Look below for lines that hold the string "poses" and copy each one.

+---+

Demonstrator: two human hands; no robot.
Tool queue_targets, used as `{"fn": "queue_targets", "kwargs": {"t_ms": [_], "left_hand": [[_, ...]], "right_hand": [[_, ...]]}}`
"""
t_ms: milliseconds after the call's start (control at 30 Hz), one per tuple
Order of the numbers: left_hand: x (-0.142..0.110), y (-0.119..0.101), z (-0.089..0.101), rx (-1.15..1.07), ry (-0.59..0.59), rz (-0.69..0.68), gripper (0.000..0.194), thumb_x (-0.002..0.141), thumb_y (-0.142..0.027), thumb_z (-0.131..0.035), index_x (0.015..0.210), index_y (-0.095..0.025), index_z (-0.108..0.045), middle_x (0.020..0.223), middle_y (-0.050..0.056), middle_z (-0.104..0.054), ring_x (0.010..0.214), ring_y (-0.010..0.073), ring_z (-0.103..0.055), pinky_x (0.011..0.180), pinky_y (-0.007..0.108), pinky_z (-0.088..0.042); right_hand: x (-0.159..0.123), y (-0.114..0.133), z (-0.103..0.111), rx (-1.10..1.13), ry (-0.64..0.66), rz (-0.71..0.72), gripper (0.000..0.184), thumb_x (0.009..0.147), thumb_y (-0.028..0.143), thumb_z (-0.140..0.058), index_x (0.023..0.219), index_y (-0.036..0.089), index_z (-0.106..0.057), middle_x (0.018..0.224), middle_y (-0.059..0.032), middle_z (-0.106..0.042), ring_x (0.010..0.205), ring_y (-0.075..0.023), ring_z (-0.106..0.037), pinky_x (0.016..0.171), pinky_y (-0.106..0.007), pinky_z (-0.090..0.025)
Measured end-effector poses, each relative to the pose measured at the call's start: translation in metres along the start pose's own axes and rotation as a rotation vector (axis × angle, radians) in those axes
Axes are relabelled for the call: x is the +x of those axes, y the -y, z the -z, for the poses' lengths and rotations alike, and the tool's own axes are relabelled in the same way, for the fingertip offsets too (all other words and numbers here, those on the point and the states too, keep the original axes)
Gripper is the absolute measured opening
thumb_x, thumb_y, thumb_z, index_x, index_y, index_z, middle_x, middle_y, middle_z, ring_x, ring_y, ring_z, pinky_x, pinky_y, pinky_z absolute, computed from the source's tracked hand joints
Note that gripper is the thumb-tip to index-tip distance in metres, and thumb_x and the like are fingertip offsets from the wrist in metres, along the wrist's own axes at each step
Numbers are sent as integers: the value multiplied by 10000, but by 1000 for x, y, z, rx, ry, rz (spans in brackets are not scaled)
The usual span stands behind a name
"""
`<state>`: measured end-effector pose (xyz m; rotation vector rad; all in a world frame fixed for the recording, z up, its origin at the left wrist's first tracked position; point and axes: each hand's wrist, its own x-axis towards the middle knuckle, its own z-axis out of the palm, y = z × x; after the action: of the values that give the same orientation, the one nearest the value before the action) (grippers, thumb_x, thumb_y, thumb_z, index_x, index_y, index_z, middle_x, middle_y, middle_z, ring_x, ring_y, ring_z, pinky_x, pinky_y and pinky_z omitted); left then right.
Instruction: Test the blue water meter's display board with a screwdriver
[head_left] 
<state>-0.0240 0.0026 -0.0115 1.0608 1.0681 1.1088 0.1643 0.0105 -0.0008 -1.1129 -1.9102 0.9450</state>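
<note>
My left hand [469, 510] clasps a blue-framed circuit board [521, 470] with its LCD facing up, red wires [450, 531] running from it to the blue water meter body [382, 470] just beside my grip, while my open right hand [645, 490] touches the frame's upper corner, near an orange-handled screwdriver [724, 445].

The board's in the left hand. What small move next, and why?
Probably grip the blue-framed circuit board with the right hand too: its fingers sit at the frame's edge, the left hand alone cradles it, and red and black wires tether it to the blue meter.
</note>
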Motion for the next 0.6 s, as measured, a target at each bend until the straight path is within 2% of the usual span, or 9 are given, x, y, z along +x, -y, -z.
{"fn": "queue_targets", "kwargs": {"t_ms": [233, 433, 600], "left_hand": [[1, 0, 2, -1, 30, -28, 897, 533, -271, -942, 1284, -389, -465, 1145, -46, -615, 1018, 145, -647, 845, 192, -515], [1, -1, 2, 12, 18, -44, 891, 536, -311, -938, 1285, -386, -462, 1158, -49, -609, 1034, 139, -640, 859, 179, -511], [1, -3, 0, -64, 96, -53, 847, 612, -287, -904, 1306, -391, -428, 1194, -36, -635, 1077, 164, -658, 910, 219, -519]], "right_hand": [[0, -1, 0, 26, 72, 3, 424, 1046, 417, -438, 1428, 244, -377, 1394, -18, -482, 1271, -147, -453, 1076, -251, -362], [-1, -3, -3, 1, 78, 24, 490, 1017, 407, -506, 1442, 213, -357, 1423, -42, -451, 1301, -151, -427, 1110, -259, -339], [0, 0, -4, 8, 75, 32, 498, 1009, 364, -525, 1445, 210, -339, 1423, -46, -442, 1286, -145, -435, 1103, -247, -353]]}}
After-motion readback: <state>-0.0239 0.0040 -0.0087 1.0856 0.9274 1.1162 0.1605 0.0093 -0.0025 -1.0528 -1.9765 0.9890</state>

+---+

## [OUTPUT OF THE TASK]
Measured end-effector poses, each relative to the pose measured at the call's start: translation in metres along the start pose's own axes and rotation as a rotation vector (axis × angle, radians) in those axes
Axes are relabelled for the call: x is the +x of those axes, y the -y, z the -z, for the poses' lengths and rotations alike, and the tool's own axes are relabelled in the same way, for the fingertip offsets too (all other words and numbers here, those on the point and the states too, keep the original axes)

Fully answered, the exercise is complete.